What the task requires » Nothing should appear in the answer except the line containing "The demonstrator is" and the lines following it through the end of the listing, each given exactly.

Material for this task »
+ + + + + + +
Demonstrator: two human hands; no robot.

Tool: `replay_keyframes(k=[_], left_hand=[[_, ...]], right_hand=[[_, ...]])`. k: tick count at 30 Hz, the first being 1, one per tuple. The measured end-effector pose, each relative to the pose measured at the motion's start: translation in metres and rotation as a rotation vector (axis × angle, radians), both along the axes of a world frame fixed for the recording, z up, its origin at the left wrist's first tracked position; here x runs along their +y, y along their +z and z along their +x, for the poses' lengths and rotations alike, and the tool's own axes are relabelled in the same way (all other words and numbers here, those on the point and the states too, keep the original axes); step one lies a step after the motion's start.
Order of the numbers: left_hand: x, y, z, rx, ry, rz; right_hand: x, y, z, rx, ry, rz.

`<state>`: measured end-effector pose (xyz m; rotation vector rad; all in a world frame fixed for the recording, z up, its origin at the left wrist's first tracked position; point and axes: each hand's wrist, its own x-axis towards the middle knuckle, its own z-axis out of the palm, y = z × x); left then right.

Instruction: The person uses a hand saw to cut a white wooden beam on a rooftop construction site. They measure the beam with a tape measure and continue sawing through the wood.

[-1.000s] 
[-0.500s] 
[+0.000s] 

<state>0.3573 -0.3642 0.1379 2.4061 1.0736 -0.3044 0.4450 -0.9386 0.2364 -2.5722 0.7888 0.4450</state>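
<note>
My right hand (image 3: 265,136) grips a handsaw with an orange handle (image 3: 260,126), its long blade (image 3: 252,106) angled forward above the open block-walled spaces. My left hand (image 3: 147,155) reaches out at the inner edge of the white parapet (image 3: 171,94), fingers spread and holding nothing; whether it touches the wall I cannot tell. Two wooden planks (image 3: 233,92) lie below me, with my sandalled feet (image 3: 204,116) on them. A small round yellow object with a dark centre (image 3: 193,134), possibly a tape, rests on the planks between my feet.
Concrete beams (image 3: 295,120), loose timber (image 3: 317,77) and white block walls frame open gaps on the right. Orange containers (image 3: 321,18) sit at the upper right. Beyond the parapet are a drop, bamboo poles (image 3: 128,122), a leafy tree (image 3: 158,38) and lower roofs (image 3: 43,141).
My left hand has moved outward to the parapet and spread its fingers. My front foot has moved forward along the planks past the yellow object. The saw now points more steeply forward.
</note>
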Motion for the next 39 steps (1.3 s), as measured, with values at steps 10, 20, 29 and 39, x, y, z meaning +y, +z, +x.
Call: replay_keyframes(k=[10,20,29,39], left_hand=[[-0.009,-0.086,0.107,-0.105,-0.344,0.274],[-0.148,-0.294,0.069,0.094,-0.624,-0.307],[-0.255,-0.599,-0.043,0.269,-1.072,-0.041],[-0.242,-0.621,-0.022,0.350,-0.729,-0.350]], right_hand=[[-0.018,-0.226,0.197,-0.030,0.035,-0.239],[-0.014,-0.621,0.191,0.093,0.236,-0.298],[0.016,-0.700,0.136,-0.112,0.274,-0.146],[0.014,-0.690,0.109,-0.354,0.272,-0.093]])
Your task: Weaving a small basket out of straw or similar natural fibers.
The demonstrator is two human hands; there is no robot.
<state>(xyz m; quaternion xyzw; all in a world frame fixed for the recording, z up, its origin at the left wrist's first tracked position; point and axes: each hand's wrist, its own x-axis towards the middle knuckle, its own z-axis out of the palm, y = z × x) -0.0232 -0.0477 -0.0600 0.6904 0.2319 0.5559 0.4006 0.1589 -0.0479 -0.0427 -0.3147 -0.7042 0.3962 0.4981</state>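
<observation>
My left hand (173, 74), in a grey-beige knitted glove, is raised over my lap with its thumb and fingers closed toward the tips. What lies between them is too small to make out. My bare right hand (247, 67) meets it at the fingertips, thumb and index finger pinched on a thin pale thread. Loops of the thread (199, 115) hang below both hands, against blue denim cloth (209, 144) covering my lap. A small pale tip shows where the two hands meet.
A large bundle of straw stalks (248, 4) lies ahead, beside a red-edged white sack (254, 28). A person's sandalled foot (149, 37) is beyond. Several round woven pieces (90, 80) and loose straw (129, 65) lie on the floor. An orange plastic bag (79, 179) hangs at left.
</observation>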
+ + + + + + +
Exercise answer »
The demonstrator is two human hands; there is no robot.
<state>(xyz m; quaternion xyzw; all in a world frame fixed for the recording, z up, its origin at the left wrist's first tracked position; point and axes: each hand's wrist, its own x-axis towards the middle knuckle, its own z-axis out of the palm, y = z × x) -0.0232 -0.0477 -0.0600 0.6904 0.2319 0.5559 0.4006 0.1589 -0.0479 -0.0427 -0.3147 -0.7042 0.3962 0.4981</state>
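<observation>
My left hand (173, 74), in a grey-beige knitted glove, is raised over my lap with its thumb and fingers closed toward the tips. What lies between them is too small to make out. My bare right hand (247, 67) meets it at the fingertips, thumb and index finger pinched on a thin pale thread. Loops of the thread (199, 115) hang below both hands, against blue denim cloth (209, 144) covering my lap. A small pale tip shows where the two hands meet.
A large bundle of straw stalks (248, 4) lies ahead, beside a red-edged white sack (254, 28). A person's sandalled foot (149, 37) is beyond. Several round woven pieces (90, 80) and loose straw (129, 65) lie on the floor. An orange plastic bag (79, 179) hangs at left.
</observation>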

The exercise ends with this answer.